Photo Credit: AP Photo/David Zalubowski

This third installment focusing on Syrian refugees will address what a refugee goes through when he or she finally makes it to the United States and what we, especially those of us in Colorado, can do to help.

Once a refugee has passed the security clearance screening, they then fly to one of five designated airports in the United States. Border Protection checks their documents and conducts additional security checks. Then, the refugee is assigned to a refugee relocation services program. In Colorado, the Colorado Department of Human Services oversees the refugee relocation programs conducted by the Lutheran Family Services and the African Community Center.

These two programs help refugees find a place to live, work, and study. They also help them learn English, find medical care, and provide lawyers who can help with their legal questions. In 2013, the last year for which statistics have been released, 1,708 refugees arrived in Colorado. They live in several towns and cities throughout the state, but mostly along the front-range, with the majority living in Denver. In 2016, nearly 50 Syrian refugees arrived in Colorado. Again, it bears repeating, in order for a refugee from Syria to enter the United States, that person must go through 18-24 months of extreme vetting. That vetting determines if the person poses any potential risks to the country. If a risk is discovered, they are not allowed in.

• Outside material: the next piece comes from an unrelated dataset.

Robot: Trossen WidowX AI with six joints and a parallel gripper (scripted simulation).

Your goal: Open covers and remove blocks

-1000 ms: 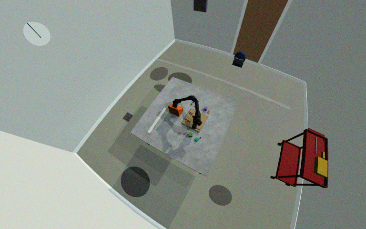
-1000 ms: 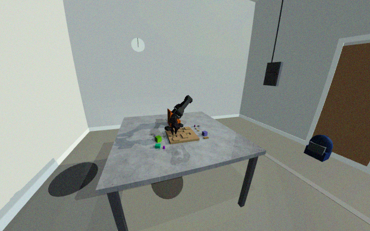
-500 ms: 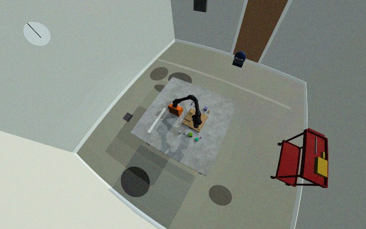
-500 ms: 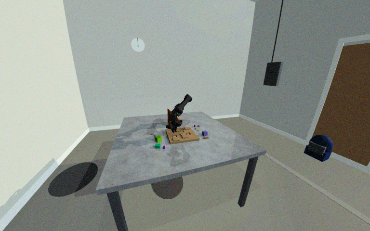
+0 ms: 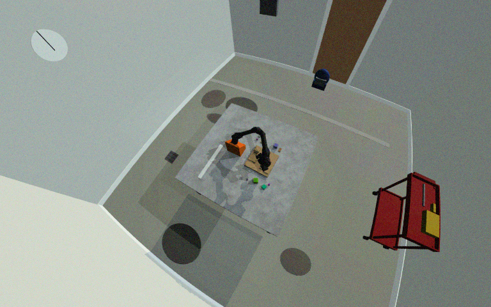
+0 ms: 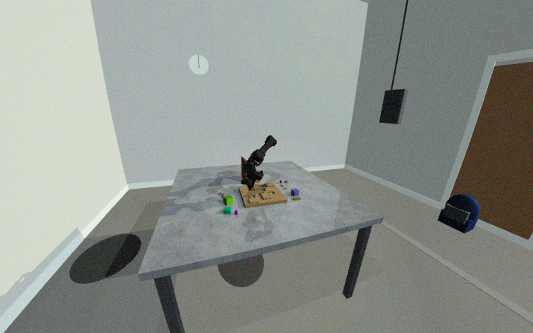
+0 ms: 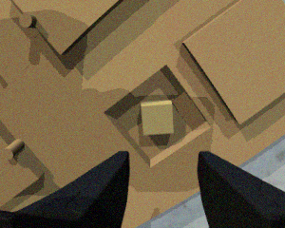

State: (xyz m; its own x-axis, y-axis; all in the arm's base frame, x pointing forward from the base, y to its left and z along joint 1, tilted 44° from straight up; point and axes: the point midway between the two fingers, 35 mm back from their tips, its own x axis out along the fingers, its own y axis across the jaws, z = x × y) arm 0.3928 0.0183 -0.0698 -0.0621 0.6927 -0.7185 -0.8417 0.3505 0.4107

Once a refugee is settled and integrated into a community, that refugee creates an economic benefit to the community. A recent study showed that for every $120-$126 of aid given to a refugee in Rwanda, that same refugee created an annual real income benefit of $205-$253 to the community. Utica, New York, a town that once saw dwindling numbers of residents and sustained economic decline, has now seen a turnaround because it has welcomed so many refugees.

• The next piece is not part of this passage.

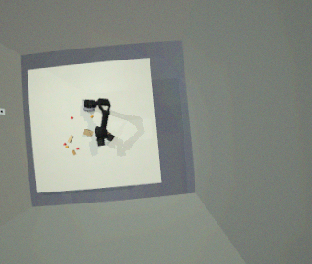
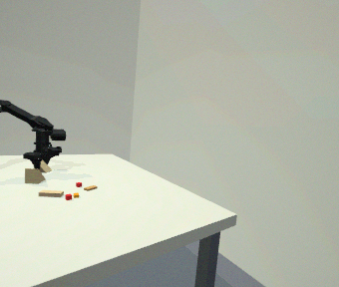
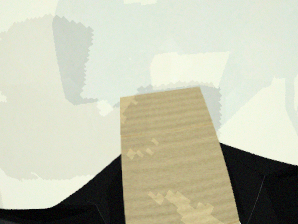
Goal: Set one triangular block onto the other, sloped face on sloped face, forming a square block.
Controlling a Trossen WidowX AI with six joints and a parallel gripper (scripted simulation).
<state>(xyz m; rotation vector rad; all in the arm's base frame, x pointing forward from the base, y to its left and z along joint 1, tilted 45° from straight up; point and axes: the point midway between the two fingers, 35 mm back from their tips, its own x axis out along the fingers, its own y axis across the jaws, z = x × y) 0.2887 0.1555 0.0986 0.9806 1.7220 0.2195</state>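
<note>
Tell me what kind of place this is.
Probably a robot test room: a black arm over a white table, small wooden and coloured pieces laid out, and plain bare walls around.

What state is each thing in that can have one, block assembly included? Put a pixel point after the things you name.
Gripper [image 1: 102, 134] [image 2: 41, 166] [image 3: 168, 151]: shut on a block.
Gripped triangular block [image 2: 46, 166] [image 3: 172, 150]: between the fingers; whether lifted, cannot tell.
Other triangular block [image 1: 87, 132] [image 2: 33, 175]: on the table, ungripped.
Square block: not formed.
Longer wooden strip [image 1: 71, 138] [image 2: 51, 193]: lying flat.
</note>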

Economist Jeffrey Sachs points out that while there are some negative consequences to hosting refugees in a community (they pay fewer taxes and generally rely on social services until they can become established), they also add economic benefits by bringing added skills to the workforce and earning less than what they could contribute to society as a whole.

Other cities, like Cleveland, have seen massive economic benefits in welcoming refugees. The city initially invested $4.8 million in resettling refugees. The economic benefit to the community resulted in $48 million, a 1000% return on investment. This is partly because refugees are often entrepreneurs who disproportionally create jobs and stimulate demands for new products and services in their local communities.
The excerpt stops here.